DHA supplementation to improve maternal, foetal and infant outcomes: is the current recommendation appropriate for women with very low intake and status?

It is widely acknowledged that there is an enhanced demand for docosahexaenoic acid (DHA) in pregnancy and lactation. Moreover, DHA is one of the most important limiting nutrients. The conversion of alpha-linolenic acid (ALA), which is a minor constituent of most vegetable oils except linseed, soybean and rapeseed, to DHA is very low and variable, although women of child-bearing age are thought to have enhanced synthetic ability.

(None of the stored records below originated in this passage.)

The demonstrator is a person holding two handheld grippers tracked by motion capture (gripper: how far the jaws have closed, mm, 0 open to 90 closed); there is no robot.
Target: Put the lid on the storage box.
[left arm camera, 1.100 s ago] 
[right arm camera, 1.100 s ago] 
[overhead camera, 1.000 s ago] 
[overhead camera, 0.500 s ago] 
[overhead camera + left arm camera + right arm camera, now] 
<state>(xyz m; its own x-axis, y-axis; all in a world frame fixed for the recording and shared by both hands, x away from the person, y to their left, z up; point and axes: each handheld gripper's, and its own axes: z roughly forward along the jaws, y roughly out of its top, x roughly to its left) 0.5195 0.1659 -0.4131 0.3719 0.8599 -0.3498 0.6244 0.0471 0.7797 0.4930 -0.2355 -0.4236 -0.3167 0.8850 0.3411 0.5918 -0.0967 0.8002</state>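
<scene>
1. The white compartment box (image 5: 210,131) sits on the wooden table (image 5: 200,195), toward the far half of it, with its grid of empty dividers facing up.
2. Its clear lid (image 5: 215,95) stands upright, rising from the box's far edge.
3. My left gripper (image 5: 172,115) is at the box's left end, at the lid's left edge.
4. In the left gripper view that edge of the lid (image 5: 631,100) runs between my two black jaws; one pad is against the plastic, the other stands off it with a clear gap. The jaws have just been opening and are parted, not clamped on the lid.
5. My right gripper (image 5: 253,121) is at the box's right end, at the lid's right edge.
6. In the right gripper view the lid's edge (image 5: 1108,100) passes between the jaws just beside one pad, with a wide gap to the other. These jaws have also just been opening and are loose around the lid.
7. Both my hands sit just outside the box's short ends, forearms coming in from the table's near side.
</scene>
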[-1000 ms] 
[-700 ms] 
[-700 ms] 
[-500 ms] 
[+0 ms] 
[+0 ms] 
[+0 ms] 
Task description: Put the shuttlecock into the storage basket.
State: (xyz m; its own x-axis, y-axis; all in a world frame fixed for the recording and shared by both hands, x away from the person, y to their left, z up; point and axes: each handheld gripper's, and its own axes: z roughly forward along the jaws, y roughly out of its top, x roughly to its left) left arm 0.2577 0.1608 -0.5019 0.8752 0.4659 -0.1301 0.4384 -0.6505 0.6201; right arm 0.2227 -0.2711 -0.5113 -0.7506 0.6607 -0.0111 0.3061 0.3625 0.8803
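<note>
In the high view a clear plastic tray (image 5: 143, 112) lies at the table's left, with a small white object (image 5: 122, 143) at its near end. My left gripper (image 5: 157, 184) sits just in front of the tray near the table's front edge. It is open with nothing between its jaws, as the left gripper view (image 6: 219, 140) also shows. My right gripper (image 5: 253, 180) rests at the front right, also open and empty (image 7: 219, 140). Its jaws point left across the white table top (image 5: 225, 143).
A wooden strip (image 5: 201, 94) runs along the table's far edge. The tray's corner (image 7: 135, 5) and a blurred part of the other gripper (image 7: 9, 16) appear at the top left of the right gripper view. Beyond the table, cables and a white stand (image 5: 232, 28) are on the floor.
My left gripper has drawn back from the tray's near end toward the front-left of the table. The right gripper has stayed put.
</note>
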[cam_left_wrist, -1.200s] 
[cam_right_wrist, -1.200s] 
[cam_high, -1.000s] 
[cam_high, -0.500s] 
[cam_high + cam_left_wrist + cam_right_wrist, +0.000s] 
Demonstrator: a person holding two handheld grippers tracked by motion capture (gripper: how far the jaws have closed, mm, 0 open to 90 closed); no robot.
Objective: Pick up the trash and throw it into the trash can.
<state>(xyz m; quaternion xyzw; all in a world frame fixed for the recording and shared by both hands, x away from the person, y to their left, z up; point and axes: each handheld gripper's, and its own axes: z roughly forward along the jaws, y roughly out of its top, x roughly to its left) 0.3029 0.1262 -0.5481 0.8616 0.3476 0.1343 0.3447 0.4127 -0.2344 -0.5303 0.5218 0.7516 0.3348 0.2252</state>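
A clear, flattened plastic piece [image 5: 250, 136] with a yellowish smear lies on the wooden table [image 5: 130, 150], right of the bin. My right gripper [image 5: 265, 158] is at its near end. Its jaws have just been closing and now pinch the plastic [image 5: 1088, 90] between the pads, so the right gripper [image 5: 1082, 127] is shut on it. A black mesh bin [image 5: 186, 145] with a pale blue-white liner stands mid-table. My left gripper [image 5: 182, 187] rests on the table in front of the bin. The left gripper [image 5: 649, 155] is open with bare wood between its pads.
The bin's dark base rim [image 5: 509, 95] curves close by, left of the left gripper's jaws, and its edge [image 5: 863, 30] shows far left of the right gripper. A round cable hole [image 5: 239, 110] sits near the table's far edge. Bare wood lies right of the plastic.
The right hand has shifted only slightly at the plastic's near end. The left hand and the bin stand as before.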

Preformed DHA is found in seafood in significant amounts . However, except in countries where fish and seafood intake remains high (ie Japan and Korea), the consumption of these foods by most individuals is sub-optimal even in wealthy nations. Consequently, it has been recommended by working groups that expectant and nursing mothers need to consume 300 milligrams per day (mg/d) and at least 200 mg/d of DHA. These recommended values (which are based on breast milk and maternal, neonatal and infant blood DHA data from supplemented and unsupplemented women mainly from developed countries) are essentially guesstimates. In our study of a cohort of unsupplemented pregnant British women, the level of DHA in maternal and cord plasma choline phosphoglycerides and mature milk total lipid were 5.2, 6.6 and 0.4%. The corresponding values in our Sudanese study were 2.3, 3.34 and 0.06%. The data clearly show that the level of DHA in plasma of the Sudanese mothers and neonates was lower by about 50% and in breast milk by 85%. The question is whether supplementation of the Sudanese mothers with 200 or even 300 mg/d would increase maternal and neonate plasma and breast milk DHA more than two-fold to broadly match the levels of the unsupplemented British women.

The aims are to:

  • determine the amount of docosahexaenoic acid (DHA) required to increase the status of the nutrient in healthy Sudanese expectant and nursing mothers to levels commonly observed in supplemented and unsupplemented British women
  • investigate whether antenatal supplementation with DHA is sufficient to raise breast milk concentration to levels of women who received the supplement during antenatal and postnatal periods
  • assess the effect of DHA supplementation of Sudanese pregnant women on foetal growth, premature delivery, gestation week at delivery, birth weight, head circumference and length

The study is being carried out in collaboration with the University of Khartoum Hospital, Khartoum, Sudan (Professor Mustafa Idrin Elbashir). 

The study is registered with Current Controlled Trials (registration number ISRCTN03848493).